Recentemente, os moradores das ilhas protestaram após ficar uma semana sem água. Conforme os entrevistados pela reportagem, depois das reclamações públicas, ainda levaram dois dias para que o abastecimento fosse reestabelecido. Agora, a água segue chegando normalmente as casas. No período sem fornecimento, o Guaíba foi a salvação para lavar roupas, louça, tomar banho e limpar a casa.
— Dalí que tiramos água naquela semana, só para beber que precisávamos comprar — diz a recicladora Jéssica, citada no início da reportagem, apontando para o rio.
Almoço solidário ajuda moradores
Em meio aos problemas enfrentados pelos moradores na região das ilhas, uma boa ação tem se destacado. Diariamente, o Projeto Alimente tem distribuído marmitas em dois pontos da região e em outros locais da Capital. Só nas ilhas, são cerca de 220 marmitas diárias. O projeto criado recentemente tem como objetivo conseguir produzir 45 mil marmitas até junho. Em duas semanas, já foram mais de 11 mil.
Conforme o padre Rudimar Dal Asta, 49 anos, a ação chegou na hora certa. Conhecido no Arquipélago por seu trabalho social, o pároco diz que os últimos dias têm sido intensos.
– É um trabalho desgastante, temos corrido para conseguir atender todas as comunidades. São realidades bem diferentes entre cada ilha. E precisamos olhar e dar atenção para todas — aponta o padre.

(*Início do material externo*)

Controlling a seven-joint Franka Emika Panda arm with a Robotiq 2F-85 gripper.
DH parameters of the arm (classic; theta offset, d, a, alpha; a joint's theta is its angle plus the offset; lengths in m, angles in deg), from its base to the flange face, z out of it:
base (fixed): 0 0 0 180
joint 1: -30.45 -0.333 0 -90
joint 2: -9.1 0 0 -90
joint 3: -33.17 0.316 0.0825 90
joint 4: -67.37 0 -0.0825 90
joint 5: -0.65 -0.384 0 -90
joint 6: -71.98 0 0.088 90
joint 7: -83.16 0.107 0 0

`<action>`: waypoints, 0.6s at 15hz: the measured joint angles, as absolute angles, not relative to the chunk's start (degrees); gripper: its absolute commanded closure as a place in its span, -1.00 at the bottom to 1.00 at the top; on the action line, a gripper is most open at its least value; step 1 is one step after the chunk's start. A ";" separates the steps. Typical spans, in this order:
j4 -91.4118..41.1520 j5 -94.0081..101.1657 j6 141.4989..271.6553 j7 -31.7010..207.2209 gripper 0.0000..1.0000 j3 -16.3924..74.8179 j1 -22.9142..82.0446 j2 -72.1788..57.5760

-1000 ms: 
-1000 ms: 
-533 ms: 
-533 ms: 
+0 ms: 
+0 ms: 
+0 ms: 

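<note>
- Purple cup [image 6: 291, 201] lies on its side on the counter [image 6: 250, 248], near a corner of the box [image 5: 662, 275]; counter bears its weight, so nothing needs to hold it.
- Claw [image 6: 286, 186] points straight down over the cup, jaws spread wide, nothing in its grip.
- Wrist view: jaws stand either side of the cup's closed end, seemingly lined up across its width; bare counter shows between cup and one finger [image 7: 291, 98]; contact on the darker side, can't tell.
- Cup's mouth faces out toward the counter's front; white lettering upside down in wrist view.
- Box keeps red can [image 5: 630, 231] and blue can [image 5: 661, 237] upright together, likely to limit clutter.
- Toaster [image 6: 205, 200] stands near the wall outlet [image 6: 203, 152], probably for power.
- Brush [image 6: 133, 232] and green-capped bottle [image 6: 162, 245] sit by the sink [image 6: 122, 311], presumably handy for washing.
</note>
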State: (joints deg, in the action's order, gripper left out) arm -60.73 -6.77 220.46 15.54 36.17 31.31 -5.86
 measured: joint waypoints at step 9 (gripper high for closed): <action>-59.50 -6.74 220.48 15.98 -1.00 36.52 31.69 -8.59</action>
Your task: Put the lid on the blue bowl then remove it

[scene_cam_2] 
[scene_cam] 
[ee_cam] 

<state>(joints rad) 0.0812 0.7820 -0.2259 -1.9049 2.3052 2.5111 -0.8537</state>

Na fila para receber o almoço na sexta-feira, a professora aposentada Vera Regina Silva Lima, 70 anos, diz que a ajuda chegou na hora certa. Numa das mãos, ela segurava um pequeno pedaço de papel com o nome e o número de marmitas para as pessoas que vivem em sua casa: quatro, no total. Na outra, tinha quatro tíquetes para o galeto que será oferecido pela paróquia no domingo — o Projeto Alimente atende de segunda-feira à sábado.
— Busco as marmitas desde o primeiro dia, há umas duas semanas. Vem com arroz, feijão e frango desfiado. A comida é sempre deliciosa — conta Vera.